WHAT YOU WILL DO>
Both the line below containing "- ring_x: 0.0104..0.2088" and the line containing "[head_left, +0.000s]", along with every line between them, should be repeated exactly; no other line belongs in the answer.

[DATA SUPPLIED Boundary: Start]

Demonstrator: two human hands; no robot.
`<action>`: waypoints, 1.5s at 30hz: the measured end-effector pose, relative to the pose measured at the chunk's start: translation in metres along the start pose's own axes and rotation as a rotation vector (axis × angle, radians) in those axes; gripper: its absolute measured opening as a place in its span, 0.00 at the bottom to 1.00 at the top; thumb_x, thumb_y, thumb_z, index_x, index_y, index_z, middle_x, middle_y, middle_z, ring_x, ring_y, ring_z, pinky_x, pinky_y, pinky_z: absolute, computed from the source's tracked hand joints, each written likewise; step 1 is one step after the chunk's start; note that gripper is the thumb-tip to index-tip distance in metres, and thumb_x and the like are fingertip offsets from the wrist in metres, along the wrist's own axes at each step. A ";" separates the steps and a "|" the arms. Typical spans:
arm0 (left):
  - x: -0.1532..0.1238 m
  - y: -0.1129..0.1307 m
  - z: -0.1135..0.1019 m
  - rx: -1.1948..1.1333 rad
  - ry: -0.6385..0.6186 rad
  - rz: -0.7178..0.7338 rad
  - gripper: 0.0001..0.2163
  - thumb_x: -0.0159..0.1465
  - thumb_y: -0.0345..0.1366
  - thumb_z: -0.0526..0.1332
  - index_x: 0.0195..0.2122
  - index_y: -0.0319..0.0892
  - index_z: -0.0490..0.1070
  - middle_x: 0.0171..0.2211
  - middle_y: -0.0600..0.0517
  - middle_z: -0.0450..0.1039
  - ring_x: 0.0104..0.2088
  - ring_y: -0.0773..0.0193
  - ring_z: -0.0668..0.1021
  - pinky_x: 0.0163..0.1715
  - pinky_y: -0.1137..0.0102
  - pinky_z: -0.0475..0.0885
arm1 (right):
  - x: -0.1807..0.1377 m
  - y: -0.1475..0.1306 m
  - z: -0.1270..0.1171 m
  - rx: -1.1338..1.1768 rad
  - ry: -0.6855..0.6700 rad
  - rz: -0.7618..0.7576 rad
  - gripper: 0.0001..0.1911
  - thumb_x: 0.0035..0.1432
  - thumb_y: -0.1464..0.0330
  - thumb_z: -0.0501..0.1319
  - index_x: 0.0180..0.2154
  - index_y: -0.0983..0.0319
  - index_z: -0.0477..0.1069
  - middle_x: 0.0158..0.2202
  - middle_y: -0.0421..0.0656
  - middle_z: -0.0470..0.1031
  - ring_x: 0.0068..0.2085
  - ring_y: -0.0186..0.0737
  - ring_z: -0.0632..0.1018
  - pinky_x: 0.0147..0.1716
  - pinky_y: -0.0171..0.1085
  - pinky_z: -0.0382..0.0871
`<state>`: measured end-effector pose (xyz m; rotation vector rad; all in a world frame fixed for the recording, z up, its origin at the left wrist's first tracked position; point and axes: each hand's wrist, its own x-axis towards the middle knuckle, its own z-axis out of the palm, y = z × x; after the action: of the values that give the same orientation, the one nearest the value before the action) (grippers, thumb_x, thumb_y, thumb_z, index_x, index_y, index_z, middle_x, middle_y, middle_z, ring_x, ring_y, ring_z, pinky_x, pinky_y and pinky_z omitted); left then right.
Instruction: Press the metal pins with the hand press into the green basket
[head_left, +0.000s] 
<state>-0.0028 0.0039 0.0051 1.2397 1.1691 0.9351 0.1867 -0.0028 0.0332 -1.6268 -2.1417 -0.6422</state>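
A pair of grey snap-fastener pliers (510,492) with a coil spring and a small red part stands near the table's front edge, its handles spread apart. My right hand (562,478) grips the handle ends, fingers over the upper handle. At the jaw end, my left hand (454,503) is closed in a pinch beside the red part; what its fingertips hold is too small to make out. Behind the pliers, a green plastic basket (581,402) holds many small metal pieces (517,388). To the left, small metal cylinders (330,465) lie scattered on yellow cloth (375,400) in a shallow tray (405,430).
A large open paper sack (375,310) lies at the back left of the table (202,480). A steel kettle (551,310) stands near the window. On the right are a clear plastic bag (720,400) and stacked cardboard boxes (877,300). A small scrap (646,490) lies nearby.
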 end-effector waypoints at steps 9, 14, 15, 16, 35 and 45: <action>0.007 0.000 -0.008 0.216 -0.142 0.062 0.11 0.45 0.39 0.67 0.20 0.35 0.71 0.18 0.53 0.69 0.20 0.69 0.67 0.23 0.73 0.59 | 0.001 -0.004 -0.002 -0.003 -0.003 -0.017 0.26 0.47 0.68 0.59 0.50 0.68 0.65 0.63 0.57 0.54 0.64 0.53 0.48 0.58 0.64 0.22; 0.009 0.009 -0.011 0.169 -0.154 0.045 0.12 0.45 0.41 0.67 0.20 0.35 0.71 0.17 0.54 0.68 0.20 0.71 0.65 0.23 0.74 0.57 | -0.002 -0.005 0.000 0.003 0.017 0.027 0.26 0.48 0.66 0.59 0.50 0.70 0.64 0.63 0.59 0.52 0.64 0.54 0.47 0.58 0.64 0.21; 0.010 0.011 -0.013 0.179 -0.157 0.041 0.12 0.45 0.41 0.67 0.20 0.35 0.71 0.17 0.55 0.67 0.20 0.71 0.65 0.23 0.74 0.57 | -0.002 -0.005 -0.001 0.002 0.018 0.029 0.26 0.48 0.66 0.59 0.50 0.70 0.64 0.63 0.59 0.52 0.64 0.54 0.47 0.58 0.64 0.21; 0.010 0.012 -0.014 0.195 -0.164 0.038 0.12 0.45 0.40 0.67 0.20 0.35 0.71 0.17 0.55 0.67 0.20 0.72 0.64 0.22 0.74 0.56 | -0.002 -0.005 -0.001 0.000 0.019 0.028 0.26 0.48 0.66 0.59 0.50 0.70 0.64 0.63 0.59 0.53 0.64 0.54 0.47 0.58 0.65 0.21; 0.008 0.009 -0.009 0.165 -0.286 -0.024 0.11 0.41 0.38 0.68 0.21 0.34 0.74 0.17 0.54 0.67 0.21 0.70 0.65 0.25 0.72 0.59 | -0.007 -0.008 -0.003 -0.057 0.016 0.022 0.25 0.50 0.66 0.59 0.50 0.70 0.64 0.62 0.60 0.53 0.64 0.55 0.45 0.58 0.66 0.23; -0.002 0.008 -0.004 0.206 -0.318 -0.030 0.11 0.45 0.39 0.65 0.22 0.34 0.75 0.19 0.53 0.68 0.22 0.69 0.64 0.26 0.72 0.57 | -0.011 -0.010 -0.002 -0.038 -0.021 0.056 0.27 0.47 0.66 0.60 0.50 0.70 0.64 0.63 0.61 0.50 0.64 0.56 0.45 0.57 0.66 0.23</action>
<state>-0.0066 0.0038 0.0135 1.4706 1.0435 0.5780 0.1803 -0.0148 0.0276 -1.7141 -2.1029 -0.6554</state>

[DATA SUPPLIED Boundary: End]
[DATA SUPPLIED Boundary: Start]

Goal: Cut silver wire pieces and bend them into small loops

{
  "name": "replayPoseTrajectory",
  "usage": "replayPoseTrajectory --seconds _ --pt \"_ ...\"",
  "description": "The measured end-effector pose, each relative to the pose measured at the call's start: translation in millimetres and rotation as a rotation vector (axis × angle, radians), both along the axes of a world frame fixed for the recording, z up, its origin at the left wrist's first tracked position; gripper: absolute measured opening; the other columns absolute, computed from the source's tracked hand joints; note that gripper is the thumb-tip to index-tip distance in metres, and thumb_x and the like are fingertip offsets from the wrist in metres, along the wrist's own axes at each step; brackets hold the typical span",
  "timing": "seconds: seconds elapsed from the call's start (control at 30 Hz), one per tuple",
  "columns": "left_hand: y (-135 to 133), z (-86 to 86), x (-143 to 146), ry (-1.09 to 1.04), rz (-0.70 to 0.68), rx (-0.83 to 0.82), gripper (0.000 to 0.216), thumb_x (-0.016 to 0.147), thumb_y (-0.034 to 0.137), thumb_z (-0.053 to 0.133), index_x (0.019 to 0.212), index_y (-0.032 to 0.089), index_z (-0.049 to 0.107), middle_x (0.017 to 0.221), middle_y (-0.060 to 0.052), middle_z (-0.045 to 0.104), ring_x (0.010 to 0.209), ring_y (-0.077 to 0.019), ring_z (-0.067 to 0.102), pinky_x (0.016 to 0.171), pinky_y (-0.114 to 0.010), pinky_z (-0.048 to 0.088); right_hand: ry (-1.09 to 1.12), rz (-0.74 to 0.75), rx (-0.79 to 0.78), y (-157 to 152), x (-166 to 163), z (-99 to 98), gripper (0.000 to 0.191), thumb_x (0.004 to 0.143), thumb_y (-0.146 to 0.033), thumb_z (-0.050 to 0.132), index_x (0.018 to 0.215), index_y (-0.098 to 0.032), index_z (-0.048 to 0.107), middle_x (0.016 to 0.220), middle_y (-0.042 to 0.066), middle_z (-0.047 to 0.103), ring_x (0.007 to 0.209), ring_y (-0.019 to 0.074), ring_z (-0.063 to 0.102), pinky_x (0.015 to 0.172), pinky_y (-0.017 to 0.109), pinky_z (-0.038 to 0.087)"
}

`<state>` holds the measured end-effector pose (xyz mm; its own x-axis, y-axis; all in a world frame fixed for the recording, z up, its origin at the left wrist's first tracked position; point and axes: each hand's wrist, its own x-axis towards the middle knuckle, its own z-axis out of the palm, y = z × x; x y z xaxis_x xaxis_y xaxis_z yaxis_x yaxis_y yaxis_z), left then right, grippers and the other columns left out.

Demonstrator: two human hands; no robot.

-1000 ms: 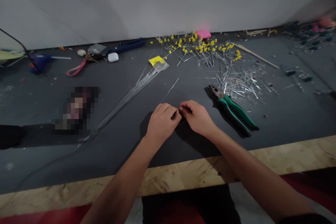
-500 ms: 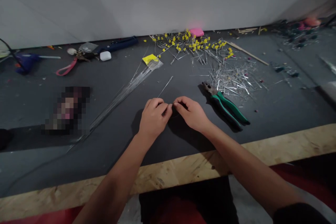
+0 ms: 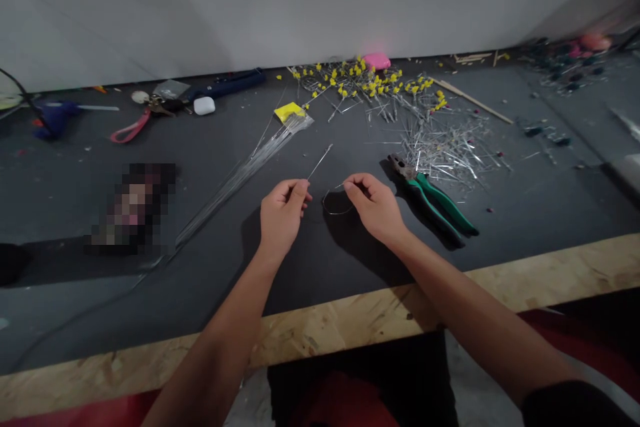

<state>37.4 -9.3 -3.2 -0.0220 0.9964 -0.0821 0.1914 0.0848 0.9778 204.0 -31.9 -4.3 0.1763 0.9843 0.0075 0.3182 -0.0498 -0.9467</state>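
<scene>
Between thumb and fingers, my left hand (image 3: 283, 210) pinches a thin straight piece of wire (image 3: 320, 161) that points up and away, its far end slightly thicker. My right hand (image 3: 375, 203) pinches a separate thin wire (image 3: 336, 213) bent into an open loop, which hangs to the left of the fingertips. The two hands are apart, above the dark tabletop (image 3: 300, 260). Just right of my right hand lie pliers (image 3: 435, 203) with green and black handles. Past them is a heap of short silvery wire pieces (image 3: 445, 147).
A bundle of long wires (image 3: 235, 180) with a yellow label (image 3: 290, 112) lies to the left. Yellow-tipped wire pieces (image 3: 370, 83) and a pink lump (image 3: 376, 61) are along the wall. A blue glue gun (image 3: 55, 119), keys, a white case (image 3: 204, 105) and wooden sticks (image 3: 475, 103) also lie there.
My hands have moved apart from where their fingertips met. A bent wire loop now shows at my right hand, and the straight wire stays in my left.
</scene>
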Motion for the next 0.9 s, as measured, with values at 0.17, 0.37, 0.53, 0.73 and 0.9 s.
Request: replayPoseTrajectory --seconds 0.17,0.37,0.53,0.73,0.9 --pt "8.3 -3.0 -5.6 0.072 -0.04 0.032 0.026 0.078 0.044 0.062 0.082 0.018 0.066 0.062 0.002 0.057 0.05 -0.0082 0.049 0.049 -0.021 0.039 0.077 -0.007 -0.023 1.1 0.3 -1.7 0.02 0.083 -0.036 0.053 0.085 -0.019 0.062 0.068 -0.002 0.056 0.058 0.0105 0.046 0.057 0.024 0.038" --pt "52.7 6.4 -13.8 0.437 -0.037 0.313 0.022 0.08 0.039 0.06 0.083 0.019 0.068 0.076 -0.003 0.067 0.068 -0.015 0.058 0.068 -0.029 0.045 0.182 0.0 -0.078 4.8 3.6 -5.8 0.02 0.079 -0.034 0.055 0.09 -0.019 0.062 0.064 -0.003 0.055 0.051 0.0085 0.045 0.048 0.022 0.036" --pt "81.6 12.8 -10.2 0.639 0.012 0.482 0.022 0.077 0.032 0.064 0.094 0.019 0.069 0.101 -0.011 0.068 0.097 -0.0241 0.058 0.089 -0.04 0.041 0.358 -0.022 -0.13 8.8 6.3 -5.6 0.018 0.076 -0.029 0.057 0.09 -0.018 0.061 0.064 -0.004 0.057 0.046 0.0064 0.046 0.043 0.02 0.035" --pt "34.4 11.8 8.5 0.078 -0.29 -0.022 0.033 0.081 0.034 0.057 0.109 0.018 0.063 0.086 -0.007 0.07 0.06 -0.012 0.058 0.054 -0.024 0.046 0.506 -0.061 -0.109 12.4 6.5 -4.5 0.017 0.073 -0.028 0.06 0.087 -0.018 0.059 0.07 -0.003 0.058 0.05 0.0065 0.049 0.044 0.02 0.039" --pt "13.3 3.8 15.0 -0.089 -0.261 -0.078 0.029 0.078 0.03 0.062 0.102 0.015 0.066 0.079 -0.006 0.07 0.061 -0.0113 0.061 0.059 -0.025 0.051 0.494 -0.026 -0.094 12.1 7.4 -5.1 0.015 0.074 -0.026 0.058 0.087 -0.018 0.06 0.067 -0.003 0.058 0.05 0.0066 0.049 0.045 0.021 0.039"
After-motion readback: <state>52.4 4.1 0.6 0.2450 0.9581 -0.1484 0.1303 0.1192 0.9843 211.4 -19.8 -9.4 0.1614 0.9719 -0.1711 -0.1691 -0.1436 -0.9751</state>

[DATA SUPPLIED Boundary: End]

OUTPUT>
  - ring_x: 0.0104..0.2088
  - ring_y: -0.0773..0.0193
  - ring_z: -0.0668..0.1021
  - pinky_x: 0.0163..0.1715
  - pinky_y: -0.1137..0.0102
  - pinky_z: -0.0475..0.0885
arm1 (right):
  - x: -0.1807..0.1377 m
  - y: -0.1475..0.1306 m
  - z: -0.1270..0.1171 m
  - rx: -1.1338..1.1768 rad
  - ry: -0.6855..0.6700 rad
  - rz: -0.7618..0.7576 rad
  - gripper: 0.0001..0.1911
  - thumb_x: 0.0035..0.1432
  - thumb_y: -0.1464..0.0330
  - thumb_z: -0.0501..0.1319
  - index_x: 0.0180..0.2154
  - index_y: -0.0983..0.0319
  - index_z: -0.0477..0.1069
  - middle_x: 0.0158..0.2202
  - middle_y: -0.0421..0.0656
  - middle_z: -0.0470..0.1031
  - ring_x: 0.0068..0.2085
  - ring_y: -0.0186..0.0737
  - ring_z: -0.0632..0.1018
  - pinky_x: 0.0147..0.1716
  - pinky_y: -0.0171..0.1085
  - pinky_z: -0.0382..0.0871
`<state>`: measured end-effector pose (xyz m; rotation vector rad; all in a world frame fixed for the recording, z up, its origin at the left wrist's first tracked position; point and axes: each hand's wrist, its own x-axis towards the middle knuckle, its own z-axis out of the palm, y = z × x; after the action: of the values that give the same orientation, the one nearest the value before the action) (grippers, thumb_x, thumb_y, thumb_z, index_x, index_y, index_z, middle_x, middle_y, middle_z, ring_x, ring_y, ring_z, pinky_x, pinky_y and pinky_z omitted); left then right.
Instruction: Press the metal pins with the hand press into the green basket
[head_left, +0.000s] 

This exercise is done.